La technique d’ensemencement vaginal permet-elle aux bébés nés par césarienne d’avoir une diversité du microbiote intestinal comparable à celle des bébés nés par voie basse ? Pour répondre, nous menons un essai clinique interventionnel en double aveugle randomisé, avec trois bras d’étude, qui portera sur 225 bébés au total. Le bras contrôle est constitué de 75 enfants nés par voie vaginale. Nous effectuons un prélèvement du microbiote maternel au niveau du périnée pendant le travail, puis dans le méconium du bébé et dans ses selles à l’âge d’un an. Pour les bras placebo et interventionnel, soit deux groupes, chacun de 75 enfants nés lors d’une césarienne programmée et à bas risque, chez des mères ne souffrant pas d’obésité ou de diabète traité par insuline, et n’ayant pas eu d’antibiotiques récemment, car ces femmes-là ont un microbiote altéré. Dans le groupe placebo, les bébés tètent deux écouvillons stériles dans l’heure qui suit leur naissance. Pour le bras interventionnel, même protocole mais avec des écouvillons qui auront d’abord été passés sur le périnée et dans le vagin maternel juste avant la césarienne. Dans ces deux groupes, un recueil de selles des bébés à l’âge d’un an sera effectué. Nous comparerons ensuite la composition des microbiotes à l’âge d’un an des enfants des trois groupes.
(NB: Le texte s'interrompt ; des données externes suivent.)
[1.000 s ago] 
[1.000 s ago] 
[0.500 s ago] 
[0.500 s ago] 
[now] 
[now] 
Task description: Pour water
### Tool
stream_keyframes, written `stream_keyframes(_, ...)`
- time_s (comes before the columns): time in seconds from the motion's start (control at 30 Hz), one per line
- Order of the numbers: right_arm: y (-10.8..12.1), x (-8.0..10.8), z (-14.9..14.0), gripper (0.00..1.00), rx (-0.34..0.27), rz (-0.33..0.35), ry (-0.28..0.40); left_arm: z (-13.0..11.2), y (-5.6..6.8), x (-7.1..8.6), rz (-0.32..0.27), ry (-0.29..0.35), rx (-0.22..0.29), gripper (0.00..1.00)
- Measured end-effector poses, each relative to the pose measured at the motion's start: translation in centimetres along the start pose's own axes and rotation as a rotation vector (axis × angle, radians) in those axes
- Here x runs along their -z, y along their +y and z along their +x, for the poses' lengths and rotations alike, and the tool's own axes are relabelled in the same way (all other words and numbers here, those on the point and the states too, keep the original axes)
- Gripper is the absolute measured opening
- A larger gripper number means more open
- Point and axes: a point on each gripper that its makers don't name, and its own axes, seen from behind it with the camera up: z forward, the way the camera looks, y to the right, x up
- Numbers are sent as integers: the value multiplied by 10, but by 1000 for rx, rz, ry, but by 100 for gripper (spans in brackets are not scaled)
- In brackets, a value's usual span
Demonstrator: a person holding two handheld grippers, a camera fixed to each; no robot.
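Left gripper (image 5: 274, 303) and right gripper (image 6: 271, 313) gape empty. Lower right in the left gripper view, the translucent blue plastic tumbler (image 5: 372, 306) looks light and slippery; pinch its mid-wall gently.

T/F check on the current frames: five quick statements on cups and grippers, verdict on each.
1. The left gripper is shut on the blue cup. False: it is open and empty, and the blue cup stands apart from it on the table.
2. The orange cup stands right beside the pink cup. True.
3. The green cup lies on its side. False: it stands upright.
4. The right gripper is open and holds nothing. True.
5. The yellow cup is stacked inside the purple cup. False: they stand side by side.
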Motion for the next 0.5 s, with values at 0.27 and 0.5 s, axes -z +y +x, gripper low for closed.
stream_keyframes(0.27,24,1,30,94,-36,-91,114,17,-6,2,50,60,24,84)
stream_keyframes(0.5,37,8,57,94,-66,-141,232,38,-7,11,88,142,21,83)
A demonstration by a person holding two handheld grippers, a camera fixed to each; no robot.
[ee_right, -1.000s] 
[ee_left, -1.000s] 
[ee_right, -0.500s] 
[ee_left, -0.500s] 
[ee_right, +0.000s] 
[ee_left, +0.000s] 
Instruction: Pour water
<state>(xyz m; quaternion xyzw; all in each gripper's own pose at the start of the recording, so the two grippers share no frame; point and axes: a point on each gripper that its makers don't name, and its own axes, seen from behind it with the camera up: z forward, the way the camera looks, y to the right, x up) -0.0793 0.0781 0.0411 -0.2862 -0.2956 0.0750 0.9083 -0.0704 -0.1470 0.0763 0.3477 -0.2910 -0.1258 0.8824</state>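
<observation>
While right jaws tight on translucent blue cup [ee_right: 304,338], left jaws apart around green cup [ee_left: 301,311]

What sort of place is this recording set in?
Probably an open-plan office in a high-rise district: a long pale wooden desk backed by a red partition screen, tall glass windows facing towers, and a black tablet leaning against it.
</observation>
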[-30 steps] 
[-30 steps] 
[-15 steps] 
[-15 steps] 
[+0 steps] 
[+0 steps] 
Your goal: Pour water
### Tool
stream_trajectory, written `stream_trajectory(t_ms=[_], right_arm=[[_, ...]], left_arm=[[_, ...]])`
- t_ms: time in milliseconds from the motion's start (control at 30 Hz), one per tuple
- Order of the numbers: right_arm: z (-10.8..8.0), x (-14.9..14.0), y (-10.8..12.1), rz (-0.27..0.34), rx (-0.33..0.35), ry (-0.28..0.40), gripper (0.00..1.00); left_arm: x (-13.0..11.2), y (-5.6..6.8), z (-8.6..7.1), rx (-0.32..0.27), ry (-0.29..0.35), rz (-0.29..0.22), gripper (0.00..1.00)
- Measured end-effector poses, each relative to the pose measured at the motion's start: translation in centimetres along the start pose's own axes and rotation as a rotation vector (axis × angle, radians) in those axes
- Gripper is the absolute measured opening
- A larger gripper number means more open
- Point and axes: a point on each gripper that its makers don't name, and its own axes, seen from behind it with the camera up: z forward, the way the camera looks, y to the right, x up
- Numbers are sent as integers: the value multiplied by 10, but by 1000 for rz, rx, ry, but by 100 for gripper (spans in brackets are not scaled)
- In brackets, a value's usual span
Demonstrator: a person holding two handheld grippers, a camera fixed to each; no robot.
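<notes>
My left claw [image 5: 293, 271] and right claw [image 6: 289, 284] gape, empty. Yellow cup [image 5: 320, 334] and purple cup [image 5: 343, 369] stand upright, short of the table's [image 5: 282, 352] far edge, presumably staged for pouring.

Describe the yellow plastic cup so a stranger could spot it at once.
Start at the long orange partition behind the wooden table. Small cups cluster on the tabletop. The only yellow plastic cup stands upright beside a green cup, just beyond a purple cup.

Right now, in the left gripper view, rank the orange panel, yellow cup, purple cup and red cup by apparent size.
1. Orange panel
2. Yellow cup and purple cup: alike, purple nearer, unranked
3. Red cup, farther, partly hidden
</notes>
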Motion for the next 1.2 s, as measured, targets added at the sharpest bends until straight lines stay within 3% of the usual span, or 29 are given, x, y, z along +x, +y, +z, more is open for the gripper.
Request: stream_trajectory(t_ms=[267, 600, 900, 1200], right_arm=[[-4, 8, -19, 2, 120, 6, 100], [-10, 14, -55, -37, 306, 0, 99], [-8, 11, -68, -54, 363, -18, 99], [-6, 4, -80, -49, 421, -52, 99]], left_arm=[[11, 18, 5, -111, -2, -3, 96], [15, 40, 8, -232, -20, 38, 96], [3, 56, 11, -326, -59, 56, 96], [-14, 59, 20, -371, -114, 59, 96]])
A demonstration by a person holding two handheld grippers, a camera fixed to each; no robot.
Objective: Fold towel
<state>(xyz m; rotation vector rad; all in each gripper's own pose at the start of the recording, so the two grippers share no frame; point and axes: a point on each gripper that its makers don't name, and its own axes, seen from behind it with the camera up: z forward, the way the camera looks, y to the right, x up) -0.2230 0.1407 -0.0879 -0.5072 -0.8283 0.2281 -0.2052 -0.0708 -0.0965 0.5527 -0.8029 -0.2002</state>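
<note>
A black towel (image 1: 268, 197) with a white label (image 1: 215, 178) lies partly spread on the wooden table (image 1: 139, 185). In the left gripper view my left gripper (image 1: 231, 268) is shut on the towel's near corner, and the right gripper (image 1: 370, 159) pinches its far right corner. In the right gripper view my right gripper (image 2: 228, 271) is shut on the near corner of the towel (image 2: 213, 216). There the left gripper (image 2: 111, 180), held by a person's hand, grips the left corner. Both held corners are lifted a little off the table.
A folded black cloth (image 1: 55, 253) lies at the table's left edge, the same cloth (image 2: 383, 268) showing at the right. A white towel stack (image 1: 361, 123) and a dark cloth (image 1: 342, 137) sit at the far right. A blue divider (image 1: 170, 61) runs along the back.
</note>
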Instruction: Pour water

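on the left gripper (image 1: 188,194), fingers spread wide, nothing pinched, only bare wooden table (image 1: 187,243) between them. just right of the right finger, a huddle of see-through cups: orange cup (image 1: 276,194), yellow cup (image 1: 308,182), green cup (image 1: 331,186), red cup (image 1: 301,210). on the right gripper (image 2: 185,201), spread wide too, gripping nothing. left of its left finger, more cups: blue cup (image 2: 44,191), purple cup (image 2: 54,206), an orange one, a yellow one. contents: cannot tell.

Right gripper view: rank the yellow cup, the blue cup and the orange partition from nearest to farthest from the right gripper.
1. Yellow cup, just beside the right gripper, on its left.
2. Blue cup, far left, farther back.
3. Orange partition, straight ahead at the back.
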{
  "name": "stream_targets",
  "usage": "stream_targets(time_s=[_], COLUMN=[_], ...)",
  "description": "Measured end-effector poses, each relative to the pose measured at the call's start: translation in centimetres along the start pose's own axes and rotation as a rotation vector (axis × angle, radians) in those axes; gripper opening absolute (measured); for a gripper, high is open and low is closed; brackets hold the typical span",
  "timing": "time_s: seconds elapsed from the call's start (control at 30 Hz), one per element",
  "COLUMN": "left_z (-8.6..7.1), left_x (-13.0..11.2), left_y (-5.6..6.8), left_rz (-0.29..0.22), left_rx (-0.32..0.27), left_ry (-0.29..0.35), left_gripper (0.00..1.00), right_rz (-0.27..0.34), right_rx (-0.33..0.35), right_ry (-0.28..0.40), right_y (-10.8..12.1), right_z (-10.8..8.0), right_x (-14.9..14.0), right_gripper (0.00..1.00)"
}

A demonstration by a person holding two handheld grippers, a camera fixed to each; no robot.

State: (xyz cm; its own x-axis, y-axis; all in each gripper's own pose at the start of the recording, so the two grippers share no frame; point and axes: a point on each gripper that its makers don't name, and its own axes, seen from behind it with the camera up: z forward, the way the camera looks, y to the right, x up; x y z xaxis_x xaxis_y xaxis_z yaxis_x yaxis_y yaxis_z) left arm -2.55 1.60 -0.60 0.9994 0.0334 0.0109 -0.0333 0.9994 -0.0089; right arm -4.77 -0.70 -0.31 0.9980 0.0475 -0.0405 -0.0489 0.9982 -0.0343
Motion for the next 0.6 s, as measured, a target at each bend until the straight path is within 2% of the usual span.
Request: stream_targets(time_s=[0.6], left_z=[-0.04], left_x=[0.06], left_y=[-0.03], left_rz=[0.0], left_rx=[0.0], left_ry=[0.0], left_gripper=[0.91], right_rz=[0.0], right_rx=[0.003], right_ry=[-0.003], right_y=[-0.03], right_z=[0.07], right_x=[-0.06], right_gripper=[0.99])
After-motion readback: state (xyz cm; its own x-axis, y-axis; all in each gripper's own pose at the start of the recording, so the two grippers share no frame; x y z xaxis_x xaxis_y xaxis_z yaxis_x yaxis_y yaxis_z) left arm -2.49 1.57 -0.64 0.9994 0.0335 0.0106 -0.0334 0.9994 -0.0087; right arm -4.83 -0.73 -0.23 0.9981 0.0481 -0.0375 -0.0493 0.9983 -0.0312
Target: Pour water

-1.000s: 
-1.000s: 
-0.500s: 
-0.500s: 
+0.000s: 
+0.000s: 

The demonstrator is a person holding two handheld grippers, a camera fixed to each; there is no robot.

Comment la diversité du microbiote sera t’elle évaluée ?
Pendant longtemps, les études sur le microbiote intestinal ont été limitées parce que l’essentiel des bactéries qui le composent sont anaérobies et donc très difficiles à cultiver in vivo et à caractériser au laboratoire. Depuis quelques années, la métagénomique a révolutionné cela, combinant les avancées des techniques de séquençage à haut-débit et d’analyses des big data. La métagénomique consiste à séquencer toute l’information génétique contenue dans un échantillon complexe sans distinguer à quels organismes appartient l’ADN. « En vrac », ce dernier est analysé pour déterminer la diversité et le nombre de gènes qu’il contient, reflet de la diversité de sa composition en micro-organismes. Dans notre étude, l’ensemble des échantillons sera analysé et comparé avec cette approche. Nous demanderons aussi aux mères de compléter des questionnaires de santé sur leur enfant. Les premiers résultats ne sont pas attendus avant 2019.

Quelles sont les limites de votre protocole ?
Nous ne savons pas si le mode opératoire, via deux écouvillons tétés pendant une minute, permet d’apporter aux bébés un nombre suffisant de bactéries, si cela peut être comparable au passage de l’enfant à travers le vagin. Ensuite, bien que nous prévoyions d’étudier 225 couples mère-enfant, nous ne savons pas si cela sera suffisant pour distinguer l’impact de l’allaitement et des éventuels antibiotiques sur le microbiote des enfants. Mais nous l’espérons, car l’on sait que ces deux facteurs ont une influence importante.